**Activity**
If a line of the listing contains the string "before", return that line.

**Extracted information**
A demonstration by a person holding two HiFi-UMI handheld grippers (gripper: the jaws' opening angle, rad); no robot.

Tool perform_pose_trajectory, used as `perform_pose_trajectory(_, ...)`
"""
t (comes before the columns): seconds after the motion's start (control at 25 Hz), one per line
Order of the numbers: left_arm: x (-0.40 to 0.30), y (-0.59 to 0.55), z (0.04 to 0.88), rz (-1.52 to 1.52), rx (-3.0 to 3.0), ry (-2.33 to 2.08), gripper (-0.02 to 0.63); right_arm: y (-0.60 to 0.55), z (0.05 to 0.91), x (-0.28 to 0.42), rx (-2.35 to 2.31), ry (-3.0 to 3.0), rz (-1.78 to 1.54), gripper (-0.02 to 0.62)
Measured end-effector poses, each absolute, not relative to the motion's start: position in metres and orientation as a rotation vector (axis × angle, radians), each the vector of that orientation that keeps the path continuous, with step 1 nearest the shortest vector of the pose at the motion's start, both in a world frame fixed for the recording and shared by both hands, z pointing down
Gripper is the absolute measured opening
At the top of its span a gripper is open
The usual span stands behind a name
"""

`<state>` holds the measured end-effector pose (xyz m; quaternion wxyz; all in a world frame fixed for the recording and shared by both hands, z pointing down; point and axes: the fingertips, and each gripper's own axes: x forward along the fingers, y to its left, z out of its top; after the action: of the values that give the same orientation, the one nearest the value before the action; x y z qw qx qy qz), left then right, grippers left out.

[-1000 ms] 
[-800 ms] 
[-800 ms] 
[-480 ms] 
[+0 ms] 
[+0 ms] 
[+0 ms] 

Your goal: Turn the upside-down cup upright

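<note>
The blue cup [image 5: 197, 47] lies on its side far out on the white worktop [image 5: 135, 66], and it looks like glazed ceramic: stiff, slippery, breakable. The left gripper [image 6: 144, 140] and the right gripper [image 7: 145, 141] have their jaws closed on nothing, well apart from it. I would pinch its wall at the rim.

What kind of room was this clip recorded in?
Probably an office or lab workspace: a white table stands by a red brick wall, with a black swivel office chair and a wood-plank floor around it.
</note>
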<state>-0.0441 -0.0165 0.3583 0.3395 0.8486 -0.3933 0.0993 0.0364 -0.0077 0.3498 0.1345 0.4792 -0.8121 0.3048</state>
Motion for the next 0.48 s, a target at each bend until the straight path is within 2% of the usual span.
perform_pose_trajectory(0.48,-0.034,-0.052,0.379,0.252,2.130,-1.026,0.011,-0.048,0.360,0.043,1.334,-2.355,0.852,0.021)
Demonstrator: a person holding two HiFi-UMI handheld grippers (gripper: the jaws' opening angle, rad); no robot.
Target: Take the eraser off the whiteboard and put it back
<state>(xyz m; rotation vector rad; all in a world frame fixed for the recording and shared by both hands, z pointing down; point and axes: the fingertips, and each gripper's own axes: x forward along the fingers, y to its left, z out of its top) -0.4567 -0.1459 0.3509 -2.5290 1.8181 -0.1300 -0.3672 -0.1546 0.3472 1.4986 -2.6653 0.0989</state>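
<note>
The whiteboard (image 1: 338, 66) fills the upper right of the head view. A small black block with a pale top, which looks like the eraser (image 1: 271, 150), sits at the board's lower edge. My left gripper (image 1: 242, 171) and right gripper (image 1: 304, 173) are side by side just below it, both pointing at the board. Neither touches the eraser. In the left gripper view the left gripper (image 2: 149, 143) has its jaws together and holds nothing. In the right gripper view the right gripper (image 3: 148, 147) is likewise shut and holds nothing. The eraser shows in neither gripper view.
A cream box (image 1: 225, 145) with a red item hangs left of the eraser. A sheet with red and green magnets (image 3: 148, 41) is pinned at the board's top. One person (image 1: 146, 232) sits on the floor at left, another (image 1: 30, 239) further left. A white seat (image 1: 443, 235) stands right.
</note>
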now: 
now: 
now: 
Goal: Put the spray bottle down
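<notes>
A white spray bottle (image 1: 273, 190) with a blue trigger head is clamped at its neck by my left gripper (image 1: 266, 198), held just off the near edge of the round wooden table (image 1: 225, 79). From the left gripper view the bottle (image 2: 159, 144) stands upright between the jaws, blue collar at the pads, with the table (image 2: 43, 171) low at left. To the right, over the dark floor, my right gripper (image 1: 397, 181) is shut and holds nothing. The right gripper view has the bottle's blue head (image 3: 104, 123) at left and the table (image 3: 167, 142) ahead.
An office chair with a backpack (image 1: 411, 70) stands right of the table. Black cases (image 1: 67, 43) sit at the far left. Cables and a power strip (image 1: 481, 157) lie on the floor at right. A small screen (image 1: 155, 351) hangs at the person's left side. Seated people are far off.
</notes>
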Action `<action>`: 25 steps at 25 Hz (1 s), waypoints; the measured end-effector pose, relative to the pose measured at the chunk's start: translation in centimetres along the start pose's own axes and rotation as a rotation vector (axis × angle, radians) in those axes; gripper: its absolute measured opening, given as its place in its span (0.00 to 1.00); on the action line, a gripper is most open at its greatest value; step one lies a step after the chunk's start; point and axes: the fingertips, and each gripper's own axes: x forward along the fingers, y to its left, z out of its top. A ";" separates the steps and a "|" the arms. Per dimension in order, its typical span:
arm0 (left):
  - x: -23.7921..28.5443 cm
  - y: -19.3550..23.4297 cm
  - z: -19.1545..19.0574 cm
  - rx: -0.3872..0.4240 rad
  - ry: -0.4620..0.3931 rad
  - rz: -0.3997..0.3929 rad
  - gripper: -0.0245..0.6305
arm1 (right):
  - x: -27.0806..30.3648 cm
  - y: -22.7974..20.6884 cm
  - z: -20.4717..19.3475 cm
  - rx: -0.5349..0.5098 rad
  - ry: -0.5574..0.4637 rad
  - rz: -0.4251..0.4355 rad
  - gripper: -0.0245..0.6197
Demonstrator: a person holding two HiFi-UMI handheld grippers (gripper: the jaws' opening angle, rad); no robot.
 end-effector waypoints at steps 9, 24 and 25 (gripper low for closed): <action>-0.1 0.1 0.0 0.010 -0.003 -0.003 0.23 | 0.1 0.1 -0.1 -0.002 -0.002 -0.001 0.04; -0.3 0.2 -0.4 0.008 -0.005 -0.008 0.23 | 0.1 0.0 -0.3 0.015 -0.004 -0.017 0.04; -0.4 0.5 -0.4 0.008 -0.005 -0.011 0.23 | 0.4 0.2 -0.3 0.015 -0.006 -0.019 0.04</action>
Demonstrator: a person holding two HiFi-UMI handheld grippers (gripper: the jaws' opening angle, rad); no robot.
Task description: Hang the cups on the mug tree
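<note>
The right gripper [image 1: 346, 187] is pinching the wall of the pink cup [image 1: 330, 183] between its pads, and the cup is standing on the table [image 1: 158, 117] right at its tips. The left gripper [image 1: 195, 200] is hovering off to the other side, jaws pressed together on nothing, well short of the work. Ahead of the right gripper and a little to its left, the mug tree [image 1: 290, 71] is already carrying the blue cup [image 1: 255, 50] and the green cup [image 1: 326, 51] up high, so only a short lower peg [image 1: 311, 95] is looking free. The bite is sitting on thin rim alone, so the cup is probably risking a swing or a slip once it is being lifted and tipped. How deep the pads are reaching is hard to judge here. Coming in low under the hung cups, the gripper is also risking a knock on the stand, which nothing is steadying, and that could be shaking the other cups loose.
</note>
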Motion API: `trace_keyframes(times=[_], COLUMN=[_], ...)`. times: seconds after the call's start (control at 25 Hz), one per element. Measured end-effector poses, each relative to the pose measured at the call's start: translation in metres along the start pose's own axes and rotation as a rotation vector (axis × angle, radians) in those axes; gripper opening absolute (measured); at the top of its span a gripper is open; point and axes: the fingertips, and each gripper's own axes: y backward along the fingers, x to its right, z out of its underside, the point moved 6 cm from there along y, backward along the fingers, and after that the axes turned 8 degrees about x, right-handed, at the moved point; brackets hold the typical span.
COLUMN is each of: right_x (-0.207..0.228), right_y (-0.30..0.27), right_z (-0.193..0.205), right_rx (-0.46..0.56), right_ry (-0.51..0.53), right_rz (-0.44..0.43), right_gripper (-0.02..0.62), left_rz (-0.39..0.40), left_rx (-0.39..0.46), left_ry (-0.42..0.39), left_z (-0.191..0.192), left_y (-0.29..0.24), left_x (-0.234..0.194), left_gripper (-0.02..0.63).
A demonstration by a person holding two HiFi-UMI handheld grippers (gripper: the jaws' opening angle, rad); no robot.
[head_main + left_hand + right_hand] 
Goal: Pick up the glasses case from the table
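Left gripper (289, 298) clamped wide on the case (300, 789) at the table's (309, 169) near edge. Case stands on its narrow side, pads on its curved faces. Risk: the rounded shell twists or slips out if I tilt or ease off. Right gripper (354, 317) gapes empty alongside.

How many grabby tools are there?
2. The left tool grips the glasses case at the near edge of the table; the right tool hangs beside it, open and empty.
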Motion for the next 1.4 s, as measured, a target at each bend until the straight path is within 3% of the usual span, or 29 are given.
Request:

**Solution below**
t (comes before the columns): seconds after the motion's start (control at 25 Hz), one per line
`<state>` holds the measured end-effector pose (xyz m; quaternion wxyz; all in a world frame fixed for the recording and shared by both hands, z pointing down; point and axes: the fingertips, and each gripper's own axes: x forward along the fingers, y to its left, z out of its top; after the action: of the values that give the same orientation, the one nearest the value before the action; x y z qw qx qy qz), left then right, grippers left out.

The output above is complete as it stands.